Lower magnification images and/or higher cell densities can be analyzed in the same fashion. As demonstrated in Figure 9, where a serial titration of cells were imaged using the 4x objective.

Cell Titration of DAPI-stained cells Imaged at 4x.

Figure 9. Cell Titration of DAPI-stained cells Imaged at 4x. NIH3T3 fibroblasts were fixed and stained with DAPI and then imaged in the Blue channel at 4x magnification. The number of cells seeded into each well is indicated. Scale bar indicates 400 μm.

These data can also be segmented and counted using the same object analysis parameters as defined for the 20x image analysis. Starting with significantly greater numbers of cells a serial dilution was both imaged and top-read fluorescence determined. As with the linear titration data using lower cell numbers, the cell count and mean blue signal graphs generated through the imager result in very similar shaped graphs as was observed from a conventional fluorescence measurement. With this broad range of cell numbers the strengths and weaknesses of both measurement modalities becomes apparent. At very high cell densities the imager becomes less effective. One can note that the counted cell number begins to level off at a seeding density of approximately 25,000 cells per well and is virtually flat from 50,000 to 100,000 cells per well (Figure 10A), whereas top-read fluorescence continues to increase. With low cell numbers (e.g. <200) cell counting is able to make significant determinations verses an empty well, while the top-read fluorescence measurement cannot.

Comparison of Different Quantitative Methodologies

Figure 10. Comparison of Different Quantitative Methodologies. The cell count and image signal mean from a 2x2 array image using the 4x objective was compared to the mean total well signal from a top read fluorescence measurement . Graphs depict (A) Object cell count data (B) Mean value for imaged data; or (C) Top-read fluorescence signal plotted against total number of cells seeded. Data points represent the mean of eight determinations.
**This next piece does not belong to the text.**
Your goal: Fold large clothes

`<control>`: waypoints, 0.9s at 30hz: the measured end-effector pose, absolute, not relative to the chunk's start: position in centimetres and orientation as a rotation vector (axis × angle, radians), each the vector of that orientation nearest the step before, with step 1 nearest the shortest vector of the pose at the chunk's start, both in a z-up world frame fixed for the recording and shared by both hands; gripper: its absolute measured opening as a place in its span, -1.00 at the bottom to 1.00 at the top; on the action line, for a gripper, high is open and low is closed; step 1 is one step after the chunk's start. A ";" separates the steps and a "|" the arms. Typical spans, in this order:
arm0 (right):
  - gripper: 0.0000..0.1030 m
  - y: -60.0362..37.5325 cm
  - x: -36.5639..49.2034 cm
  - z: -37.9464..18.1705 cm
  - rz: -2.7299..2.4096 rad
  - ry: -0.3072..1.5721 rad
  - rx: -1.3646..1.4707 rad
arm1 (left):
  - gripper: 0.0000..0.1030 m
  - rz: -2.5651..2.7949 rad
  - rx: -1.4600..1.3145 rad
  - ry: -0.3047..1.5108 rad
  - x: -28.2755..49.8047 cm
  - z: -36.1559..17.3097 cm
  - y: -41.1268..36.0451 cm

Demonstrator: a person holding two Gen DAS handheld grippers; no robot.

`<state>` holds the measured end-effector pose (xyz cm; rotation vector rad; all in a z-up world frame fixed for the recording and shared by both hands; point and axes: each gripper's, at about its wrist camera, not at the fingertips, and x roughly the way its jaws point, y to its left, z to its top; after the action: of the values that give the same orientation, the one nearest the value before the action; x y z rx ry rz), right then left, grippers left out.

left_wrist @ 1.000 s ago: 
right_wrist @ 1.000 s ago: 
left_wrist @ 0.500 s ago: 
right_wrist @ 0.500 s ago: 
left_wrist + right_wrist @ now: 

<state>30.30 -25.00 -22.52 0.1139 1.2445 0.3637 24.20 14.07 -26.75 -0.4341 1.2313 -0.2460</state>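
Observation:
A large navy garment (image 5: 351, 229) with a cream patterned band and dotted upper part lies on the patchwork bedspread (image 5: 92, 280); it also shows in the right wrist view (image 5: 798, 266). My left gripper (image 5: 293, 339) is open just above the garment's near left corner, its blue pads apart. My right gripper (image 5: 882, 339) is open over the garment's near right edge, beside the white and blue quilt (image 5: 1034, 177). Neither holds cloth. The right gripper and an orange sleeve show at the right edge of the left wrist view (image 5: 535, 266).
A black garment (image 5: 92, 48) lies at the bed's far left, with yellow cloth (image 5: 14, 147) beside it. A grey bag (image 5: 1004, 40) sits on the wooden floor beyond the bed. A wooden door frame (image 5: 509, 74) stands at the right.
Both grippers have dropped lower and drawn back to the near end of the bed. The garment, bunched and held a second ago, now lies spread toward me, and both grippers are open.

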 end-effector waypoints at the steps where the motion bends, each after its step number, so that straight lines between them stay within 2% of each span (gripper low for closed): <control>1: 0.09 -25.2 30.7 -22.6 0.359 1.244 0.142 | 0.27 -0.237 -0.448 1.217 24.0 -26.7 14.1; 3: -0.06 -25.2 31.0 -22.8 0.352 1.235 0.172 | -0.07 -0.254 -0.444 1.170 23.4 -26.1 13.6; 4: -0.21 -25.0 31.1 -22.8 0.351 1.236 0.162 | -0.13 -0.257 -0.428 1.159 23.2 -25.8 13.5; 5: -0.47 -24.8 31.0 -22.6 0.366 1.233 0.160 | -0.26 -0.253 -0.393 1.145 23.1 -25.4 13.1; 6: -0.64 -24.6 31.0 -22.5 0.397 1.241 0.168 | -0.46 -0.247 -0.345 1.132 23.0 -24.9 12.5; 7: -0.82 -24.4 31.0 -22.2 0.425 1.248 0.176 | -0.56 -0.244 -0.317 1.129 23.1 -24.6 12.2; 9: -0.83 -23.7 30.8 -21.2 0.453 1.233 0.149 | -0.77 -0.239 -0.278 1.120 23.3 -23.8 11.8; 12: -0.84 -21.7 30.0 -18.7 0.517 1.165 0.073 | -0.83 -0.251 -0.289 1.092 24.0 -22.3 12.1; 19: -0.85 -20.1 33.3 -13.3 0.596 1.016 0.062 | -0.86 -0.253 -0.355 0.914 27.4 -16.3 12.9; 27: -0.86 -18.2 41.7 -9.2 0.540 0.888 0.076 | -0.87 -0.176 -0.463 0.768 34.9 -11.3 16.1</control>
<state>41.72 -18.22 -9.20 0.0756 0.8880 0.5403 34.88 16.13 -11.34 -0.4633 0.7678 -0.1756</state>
These data demonstrate the need and utility of optimizing the object analysis parameters prior to counting objects (cell nuclei). While the parameters can be set individually, they actually work in concert with one another to best analyze the data in hand. When selecting the Threshold intensity, it is advisable to use the line analysis tool to get an estimate for the most appropriate level (25% of the peak background-subtracted intensity demonstrated along the line tool). Using too low a level will artificially count too many objects as cells; too high a threshold will exclude actual objects. Likewise selection of correct Min. and Max.object size serves to exclude fluorescent signal caused by cellular debris or foreign objects (dust) that may be present in the well. For example DNA from lysed cells might be present and result in an intense fluorescent signal, but be too small to actually constitute a true cell. With the correct Min. object size, this phenomenon would be eliminated from analysis. The Split touching objects parameter is by default enabled and will be used as such for most cellular analysis. Tissue samples and tissue cultured cells are very often touching to one another by being adjacent or on top of one another.
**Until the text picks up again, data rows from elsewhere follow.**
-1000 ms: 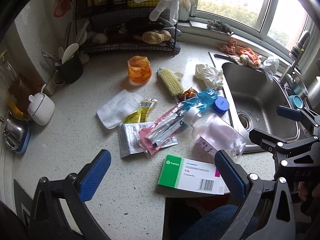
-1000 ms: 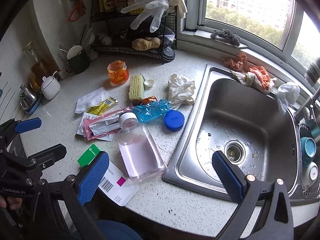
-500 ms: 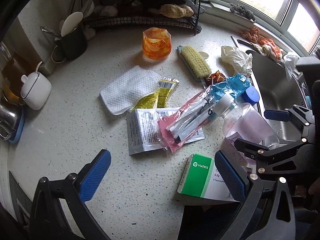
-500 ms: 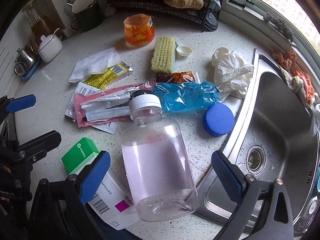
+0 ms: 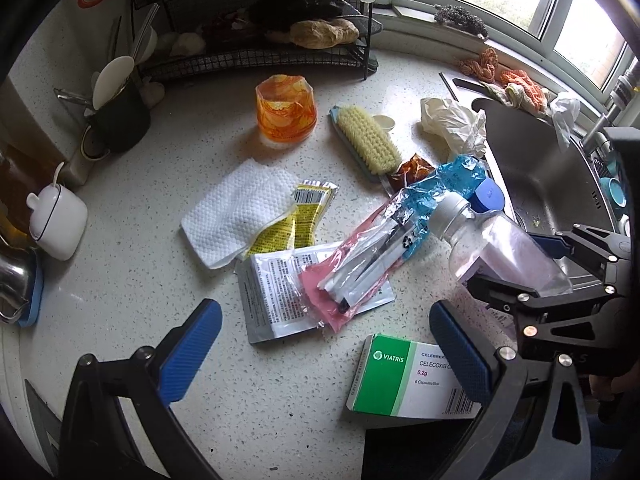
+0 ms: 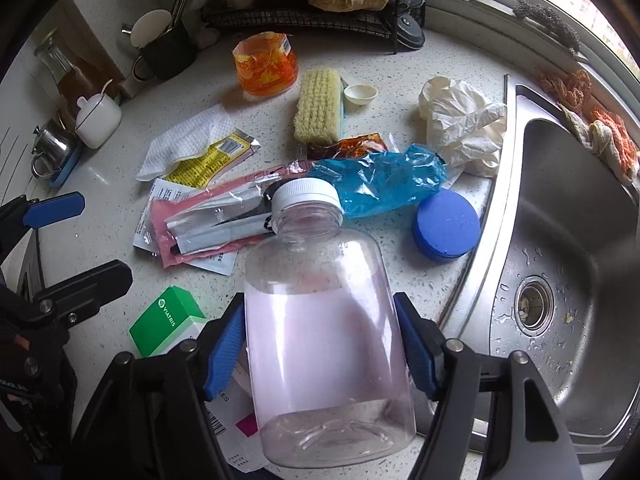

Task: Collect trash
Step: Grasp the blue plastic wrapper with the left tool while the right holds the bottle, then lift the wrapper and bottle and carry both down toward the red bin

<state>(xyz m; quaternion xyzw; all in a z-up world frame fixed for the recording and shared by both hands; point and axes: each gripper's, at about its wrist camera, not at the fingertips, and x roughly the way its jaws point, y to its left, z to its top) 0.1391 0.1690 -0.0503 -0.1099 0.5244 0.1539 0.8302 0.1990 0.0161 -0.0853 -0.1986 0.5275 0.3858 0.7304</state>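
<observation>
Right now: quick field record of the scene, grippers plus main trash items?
left gripper: open, holding nothing, above the counter
right gripper: shut on clear bottle
clear bottle: white cap on, pointing away from the gripper
medicine box: green and white, lying flat at the counter edge
pink packet: on top of the printed sachet
blue lid: beside the sink
</observation>
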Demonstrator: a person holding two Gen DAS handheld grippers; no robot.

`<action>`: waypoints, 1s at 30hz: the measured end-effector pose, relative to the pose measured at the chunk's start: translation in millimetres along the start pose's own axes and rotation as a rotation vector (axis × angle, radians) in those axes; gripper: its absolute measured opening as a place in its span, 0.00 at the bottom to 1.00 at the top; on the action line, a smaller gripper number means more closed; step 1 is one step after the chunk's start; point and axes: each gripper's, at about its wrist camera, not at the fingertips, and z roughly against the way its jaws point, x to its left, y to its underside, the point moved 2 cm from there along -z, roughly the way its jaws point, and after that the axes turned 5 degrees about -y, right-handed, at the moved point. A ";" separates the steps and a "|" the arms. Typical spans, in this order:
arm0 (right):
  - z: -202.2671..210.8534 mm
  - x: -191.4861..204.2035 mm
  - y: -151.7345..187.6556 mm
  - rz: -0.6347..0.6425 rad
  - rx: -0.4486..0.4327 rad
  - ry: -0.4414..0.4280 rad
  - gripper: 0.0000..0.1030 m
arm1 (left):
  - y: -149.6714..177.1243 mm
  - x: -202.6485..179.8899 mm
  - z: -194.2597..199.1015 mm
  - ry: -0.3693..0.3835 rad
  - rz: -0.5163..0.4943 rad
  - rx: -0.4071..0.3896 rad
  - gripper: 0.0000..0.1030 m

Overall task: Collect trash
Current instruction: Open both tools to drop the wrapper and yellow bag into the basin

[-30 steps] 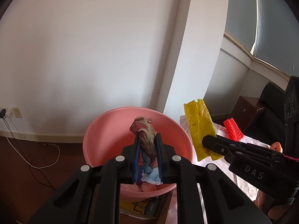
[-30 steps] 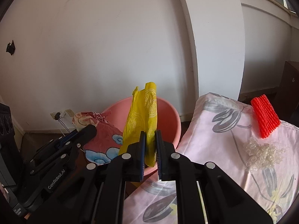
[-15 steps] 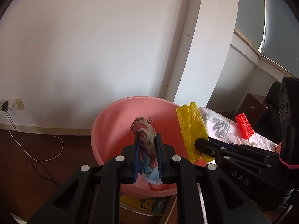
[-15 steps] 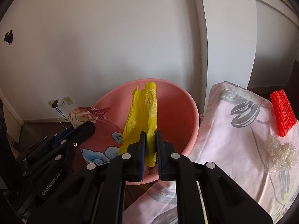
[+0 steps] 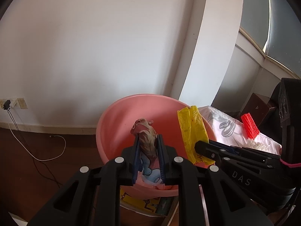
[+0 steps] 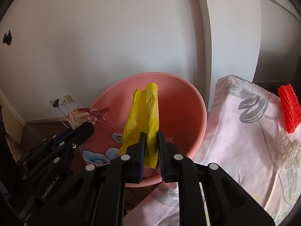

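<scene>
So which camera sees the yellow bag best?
The right wrist view: the yellow plastic bag stands front and centre between the right tongs, over the pink basin. The left wrist view shows it sideways, off to the right.

Basin [image 5: 116, 124] ahead of both tools: smooth pink plastic, slight sheen. Yellow bag [image 6: 146, 113] in the right tool is thin crinkled plastic film, semi-glossy; printed wrapper [image 5: 148, 141] in the left tool looks like creased plastic film too. To the right: matt floral cloth [image 6: 235, 131], ribbed red foam net [image 6: 289, 107], clear bubble wrap [image 6: 287, 150].
</scene>
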 end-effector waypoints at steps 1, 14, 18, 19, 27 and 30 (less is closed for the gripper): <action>-0.3 -0.7 0.2 -0.004 0.001 -0.002 0.16 | 0.4 0.0 0.2 -0.001 0.000 -0.001 0.19; 6.8 -5.4 6.7 -0.015 -0.016 -0.013 0.29 | 1.4 0.8 5.4 -0.002 0.005 -0.011 0.34; 11.9 -6.6 11.0 -0.020 -0.021 -0.014 0.29 | 0.1 -1.8 10.8 0.006 0.004 -0.016 0.36; 14.4 -7.6 12.7 -0.019 -0.025 -0.012 0.29 | -0.4 -2.9 12.5 0.008 0.002 -0.018 0.36; 44.5 -18.4 27.1 -0.034 -0.050 -0.002 0.29 | -1.5 -17.6 27.9 0.038 -0.021 -0.035 0.39; 57.4 -21.7 34.5 -0.039 -0.056 0.008 0.29 | -0.6 -24.2 33.8 0.051 -0.037 -0.038 0.40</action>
Object cell counting is typically performed by counting nuclei, which can be in close proximity to one another in the vertical plane. The ability to discriminate touching yet distinctly different objects provides a more accurate count. Once the proper object analysis parameters have been set, accurate object analysis such as cell counting can be performed.
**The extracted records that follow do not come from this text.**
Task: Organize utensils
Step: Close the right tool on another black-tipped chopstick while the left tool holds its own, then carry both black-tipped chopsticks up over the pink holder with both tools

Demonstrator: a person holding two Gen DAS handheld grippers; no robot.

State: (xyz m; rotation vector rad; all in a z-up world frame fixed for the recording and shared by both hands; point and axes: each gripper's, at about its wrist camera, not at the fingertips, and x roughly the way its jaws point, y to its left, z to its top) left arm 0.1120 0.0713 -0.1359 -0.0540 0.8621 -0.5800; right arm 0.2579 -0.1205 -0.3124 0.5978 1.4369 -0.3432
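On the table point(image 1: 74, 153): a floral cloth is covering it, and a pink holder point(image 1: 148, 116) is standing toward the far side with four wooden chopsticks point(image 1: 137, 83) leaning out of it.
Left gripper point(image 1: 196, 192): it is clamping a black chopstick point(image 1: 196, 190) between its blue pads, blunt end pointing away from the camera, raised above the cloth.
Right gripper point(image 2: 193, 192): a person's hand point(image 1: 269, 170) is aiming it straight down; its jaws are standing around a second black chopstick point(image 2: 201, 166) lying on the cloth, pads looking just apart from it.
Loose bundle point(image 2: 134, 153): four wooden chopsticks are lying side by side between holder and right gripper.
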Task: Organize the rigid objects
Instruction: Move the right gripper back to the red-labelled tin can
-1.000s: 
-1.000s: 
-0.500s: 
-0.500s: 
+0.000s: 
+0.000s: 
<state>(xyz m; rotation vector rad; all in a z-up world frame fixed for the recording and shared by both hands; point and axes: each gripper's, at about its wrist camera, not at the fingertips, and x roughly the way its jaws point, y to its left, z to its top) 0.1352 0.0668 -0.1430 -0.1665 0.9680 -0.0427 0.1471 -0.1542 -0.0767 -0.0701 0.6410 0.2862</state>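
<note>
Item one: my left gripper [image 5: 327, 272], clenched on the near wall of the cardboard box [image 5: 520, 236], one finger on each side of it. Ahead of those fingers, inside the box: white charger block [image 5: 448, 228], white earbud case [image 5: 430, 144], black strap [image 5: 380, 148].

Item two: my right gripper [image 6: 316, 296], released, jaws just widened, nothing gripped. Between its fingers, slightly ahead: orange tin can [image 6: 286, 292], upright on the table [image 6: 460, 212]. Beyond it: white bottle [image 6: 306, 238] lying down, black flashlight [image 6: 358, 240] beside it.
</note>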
The Cytation™3 Cell Imaging Multi-Mode Reader is distinctly unique in its ability to not only to generate CCD-based digital image data using microscope objectives, but to also be able to detect fluorescence in microplate wells using a PMT detector. These data presented demonstrate the signal to cell number relationship similarity between counted cell number and epifluorescence. This combination allows an investigator to use conventional fluorescence measurements, which are much faster to generate and require significantly less data storage capacity to identify wells of interest that can then be imaged.